WHAT IS REQUIRED
All of the data that follows is to be printed exactly, without pictures.

DATA EXCERPT
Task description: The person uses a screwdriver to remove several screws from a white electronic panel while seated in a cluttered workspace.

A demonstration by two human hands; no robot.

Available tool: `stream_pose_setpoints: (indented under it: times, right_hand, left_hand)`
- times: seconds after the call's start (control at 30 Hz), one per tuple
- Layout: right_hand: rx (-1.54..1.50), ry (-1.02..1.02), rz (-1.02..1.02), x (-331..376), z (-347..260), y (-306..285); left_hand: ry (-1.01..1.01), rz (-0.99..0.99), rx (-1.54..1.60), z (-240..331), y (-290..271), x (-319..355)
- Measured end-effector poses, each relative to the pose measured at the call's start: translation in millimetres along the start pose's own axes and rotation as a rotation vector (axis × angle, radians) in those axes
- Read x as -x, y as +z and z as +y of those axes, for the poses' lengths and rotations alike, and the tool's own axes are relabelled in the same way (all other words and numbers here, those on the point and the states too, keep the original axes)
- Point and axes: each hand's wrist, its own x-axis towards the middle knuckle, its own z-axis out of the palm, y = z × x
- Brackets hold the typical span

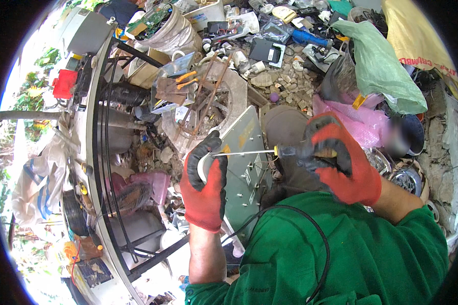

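Observation:
My right hand (343, 162), in a red and black work glove, is closed around the dark handle of a screwdriver (247, 152). The thin metal shaft points left, and its tip reaches my left hand (206, 188), gloved the same way. Between that hand's thumb and fingers is a curved white piece (204, 168), mostly hidden by the glove; its kind does not show. Behind the shaft, a grey-green flat panel (247, 178) with small fittings stands tilted by my knees. The tip's exact contact with the white piece cannot be made out.
Left stands a metal frame (97, 168) with dark bars. Ahead is a concrete block (234, 96) holding scrap and orange-handled pliers (187, 80). Electronic scrap and a bucket (170, 35) lie beyond. A green sack (387, 66) and pink bubble wrap (353, 122) are at right.

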Motion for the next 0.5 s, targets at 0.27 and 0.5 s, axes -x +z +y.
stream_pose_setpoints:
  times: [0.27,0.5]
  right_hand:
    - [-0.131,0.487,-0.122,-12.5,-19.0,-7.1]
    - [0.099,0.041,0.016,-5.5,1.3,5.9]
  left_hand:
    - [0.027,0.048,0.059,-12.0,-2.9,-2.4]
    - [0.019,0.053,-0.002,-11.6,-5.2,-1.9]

SOLUTION TO THIS PROBLEM
Task description: The person uses a screwdriver to remove several screws from a white electronic panel while seated in a cluttered workspace.

A demonstration by two human hands; no robot.

Available tool: `stream_pose_setpoints: (indented under it: times, right_hand, left_hand)`
- times: seconds after the call's start (control at 30 Hz), one per tuple
- Layout: right_hand: rx (-1.54..1.50), ry (-1.02..1.02), rz (-1.02..1.02), x (-331..376), z (-347..260), y (-306..285); left_hand: ry (-1.01..1.01), rz (-0.99..0.99), rx (-1.54..1.60), z (-240..331), y (-290..271), x (-319..355)
- Measured end-effector poses, each relative to the pose measured at the call's start: translation in millimetres along the start pose's own axes and rotation as a rotation vector (axis × angle, radians) in those axes
- Read x as -x, y as +z and z as +y of those axes, for the poses' lengths and rotations alike, and the tool's own axes are relabelled in the same way (all other words and numbers here, those on the point and the states too, keep the original axes)
- Point and axes: each hand's wrist, its own x-axis towards the middle knuckle, its own z-axis out of the palm, y = z × x
- Brackets hold the typical span


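Observation:
My right hand (343, 162), in a red and black work glove, is closed around the dark handle of a screwdriver (247, 152). The thin metal shaft points left, and its tip reaches my left hand (206, 188), gloved the same way. Between that hand's thumb and fingers is a curved white piece (204, 168), mostly hidden by the glove; its kind does not show. Behind the shaft, a grey-green flat panel (247, 178) with small fittings stands tilted by my knees. The tip's exact contact with the white piece cannot be made out.
Left stands a metal frame (97, 168) with dark bars. Ahead is a concrete block (234, 96) holding scrap and orange-handled pliers (187, 80). Electronic scrap and a bucket (170, 35) lie beyond. A green sack (387, 66) and pink bubble wrap (353, 122) are at right.
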
Motion for the next 0.5 s, targets at 0.27 and 0.5 s, axes -x +z +y.
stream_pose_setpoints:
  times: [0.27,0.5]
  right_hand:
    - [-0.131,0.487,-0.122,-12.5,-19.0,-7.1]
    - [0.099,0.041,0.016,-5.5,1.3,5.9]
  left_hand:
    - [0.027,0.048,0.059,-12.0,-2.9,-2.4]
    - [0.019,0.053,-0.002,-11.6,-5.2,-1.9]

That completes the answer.